Key issues that Owyhee County Commissioners are concerned about regarding outdoor recreation in Owyhee County, include:

  • The need for mountain bikers to practice proper trail etiquette on non-motorized singletrack trails in the Wilson Creek area. Mountain bikers riding at high speed on the trails can spook horses and cause potential safety issues. The proper procedure is as follows: If mountain bikers encounter horseback riders on the trail, step off the trail, talk to the horseback riders so the horses know you're human, let the horseback riders pass by, and continue your ride.
  • Stay off muddy trails and roads (universal for all users). Mud-bogging and doing donuts on Owyhee County roads is not appropriate at any time. UTVs can travel on wider two-track roads, jeep trails and dirt roads. There are hundreds of miles of dirt roads open to UTVs, trucks and other vehicles after they have dried out. If you're leaving ruts and tracks in the roads, turn around and come back on another day when things are dry. 

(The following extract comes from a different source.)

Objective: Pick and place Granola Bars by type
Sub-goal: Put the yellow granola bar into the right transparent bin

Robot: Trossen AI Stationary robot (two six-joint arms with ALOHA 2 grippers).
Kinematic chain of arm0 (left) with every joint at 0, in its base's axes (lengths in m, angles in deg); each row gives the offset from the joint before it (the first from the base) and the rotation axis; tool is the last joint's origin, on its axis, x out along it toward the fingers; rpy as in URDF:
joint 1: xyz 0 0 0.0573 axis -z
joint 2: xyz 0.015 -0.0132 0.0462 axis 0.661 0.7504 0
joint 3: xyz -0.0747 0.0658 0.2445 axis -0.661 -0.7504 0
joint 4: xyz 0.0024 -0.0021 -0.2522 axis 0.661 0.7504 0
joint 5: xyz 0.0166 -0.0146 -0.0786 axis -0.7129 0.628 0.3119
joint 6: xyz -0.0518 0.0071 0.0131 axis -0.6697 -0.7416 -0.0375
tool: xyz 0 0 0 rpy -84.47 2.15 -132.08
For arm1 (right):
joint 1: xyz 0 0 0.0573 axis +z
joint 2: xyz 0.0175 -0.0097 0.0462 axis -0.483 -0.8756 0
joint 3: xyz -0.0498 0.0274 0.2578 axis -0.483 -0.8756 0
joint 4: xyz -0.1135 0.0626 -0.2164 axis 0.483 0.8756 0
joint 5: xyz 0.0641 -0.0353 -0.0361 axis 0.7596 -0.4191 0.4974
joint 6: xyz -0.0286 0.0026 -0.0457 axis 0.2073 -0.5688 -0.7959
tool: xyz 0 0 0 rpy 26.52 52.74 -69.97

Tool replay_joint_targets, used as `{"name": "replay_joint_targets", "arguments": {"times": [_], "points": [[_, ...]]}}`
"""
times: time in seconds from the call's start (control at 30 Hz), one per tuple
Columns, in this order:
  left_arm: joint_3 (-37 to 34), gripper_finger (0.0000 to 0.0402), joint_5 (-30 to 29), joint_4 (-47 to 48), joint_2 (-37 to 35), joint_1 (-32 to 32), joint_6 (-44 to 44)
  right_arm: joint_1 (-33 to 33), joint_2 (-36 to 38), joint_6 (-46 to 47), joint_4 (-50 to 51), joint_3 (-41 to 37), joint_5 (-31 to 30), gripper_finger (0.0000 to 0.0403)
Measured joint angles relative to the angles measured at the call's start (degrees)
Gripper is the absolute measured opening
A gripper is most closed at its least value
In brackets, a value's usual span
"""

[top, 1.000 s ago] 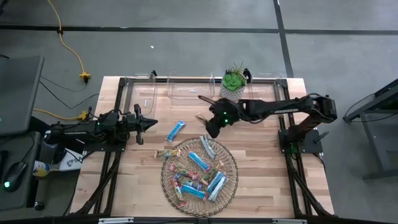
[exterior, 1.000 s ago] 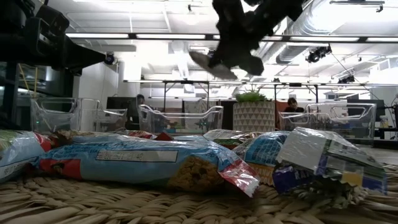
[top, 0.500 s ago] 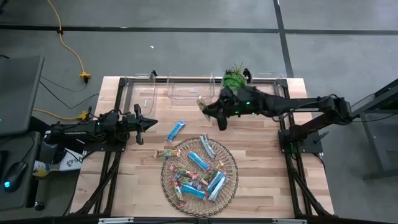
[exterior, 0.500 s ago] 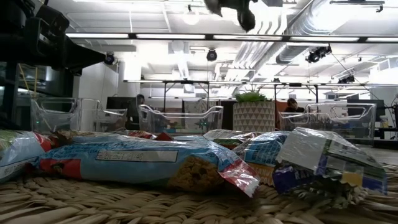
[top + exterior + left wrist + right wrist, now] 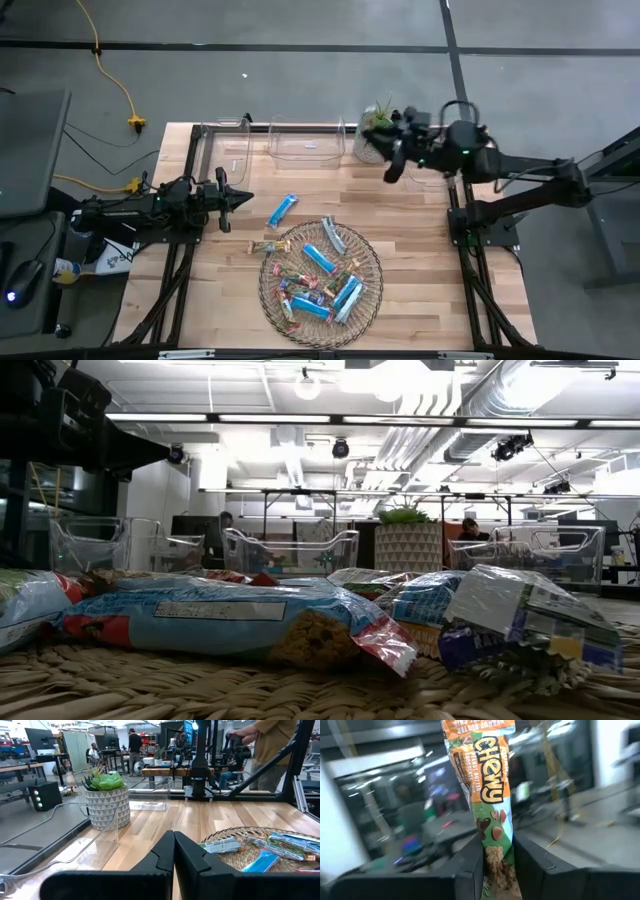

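A round woven basket (image 5: 372, 262) near the table's front holds several granola bars (image 5: 322, 262), blue-white and tan ones. A blue bar (image 5: 283, 210) and a tan bar (image 5: 268, 246) lie flat on the table by the basket's far left. My right gripper (image 5: 388, 152) hangs high over the far edge by the potted plant (image 5: 374, 128), shut on an orange-and-green bar (image 5: 487, 795). My left gripper (image 5: 243, 198) waits shut at the table's left, pointing level. My right gripper pinches the orange-and-green bar's lower end (image 5: 496, 862) between its two fingers (image 5: 470, 867). The bar stands out past the fingertips along the line of the fingers. It is lifted clear of the table and the basket.
Clear plastic bins (image 5: 305, 145) stand in a row along the far edge, with another (image 5: 226, 150) at the far left. The plant pot (image 5: 106, 807) stands between bins. Bare wood lies between the basket and the bins. People stand in the room beyond the table.
My right gripper has risen and swung from over the basket's far rim toward the table's far right, by the plant, tipping from pointing down to about level. The bar went with it. The gripper has left the low view.
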Motion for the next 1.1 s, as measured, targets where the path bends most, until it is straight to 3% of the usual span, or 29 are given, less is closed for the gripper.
{"name": "replay_joint_targets", "arguments": {"times": [0.23, 0.5, 0.63, 0.97, 1.1], "points": [[0.0, 0.0003, 0.0, 0.0, 0.0, 0.0, 0.0, 0.0, 2.5, -10.2, 3.0, 4.2, -16.0, 0.0078], [0.0, 0.0003, 0.0, 0.0, 0.0, 0.0, 0.0, 0.0, -2.2, -17.1, 22.9, 20.7, -41.5, 0.0078], [0.0, 0.0003, 0.0, 0.0, 0.0, 0.0, 0.0, -0.4, -5.8, -21.6, 29.3, 29.1, -50.7, 0.0078], [0.0, 0.0003, 0.0, 0.0, 0.0, 0.0, 0.0, -4.4, -10.5, -31.0, 29.7, 39.9, -67.6, 0.0078], [0.0, 0.0003, 0.0, 0.0, 0.0, 0.0, 0.0, -6.6, -10.5, -32.3, 29.7, 40.9, -70.2, 0.0078]]}}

  • Be prepared for breakdowns. Trails and roads are extremely remote in Owyhee County. Most have no cell service. Be sure to bring everything you need to cope with a flat tire or vehicle breakdown. Experienced users carry a GPS with SOS function or Satellite phone for contacting emergency services in the event of an accident or personal injury. 
  • When traveling on Owyhee County roads, all trail machines and vehicles should slow down and travel with caution when approaching blind corners. Traveling slowly in these areas could save lives and prevent accidents and injuries.
  • Know before you go, where you can go, what trails are open to particular uses, etc. BLM Travel Management Plans are in place for the popular Owyhee Front trailheads such as Hemingway Butte Off-highway Vehicle Area, Rabbit Creek ATV and motorcycle trails, Wilson Creek non-motorized trails and more. It's your responsibility to know the trail regulations and abide by them. 
  • Show respect for livestock. If you encounter cattle on trails or roads, slow down to walking speed, and proceed slowly to allow cattle to move off the trail. • Pack out your garbage. No garbage-pickup services are available in the remote backcountry. Bring extra garbage bags to ensure you can pack out all of your trash. 
  • If you are camping overnight, be sure to douse your campfire with water and make sure it's dead out before you leave. 
  • Open and close gates on BLM roads. The gates are there to keep cattle in grazing pastures. Open the gate, pass through and close the gate behind you. 
  • Plan your route in advance to make sure you travel on public roads. Observe No Trespassing signs. Many areas in Owyhee County are a mix of public and private lands. Trespassing on private land is against the law. 
  • Practice safe-shooting practices. Make sure you have a proper backstop when target shooting. Also, know what's beyond your backstop for safety reasons. Pick up spent shotgun shell casings and bullet casings and pack out.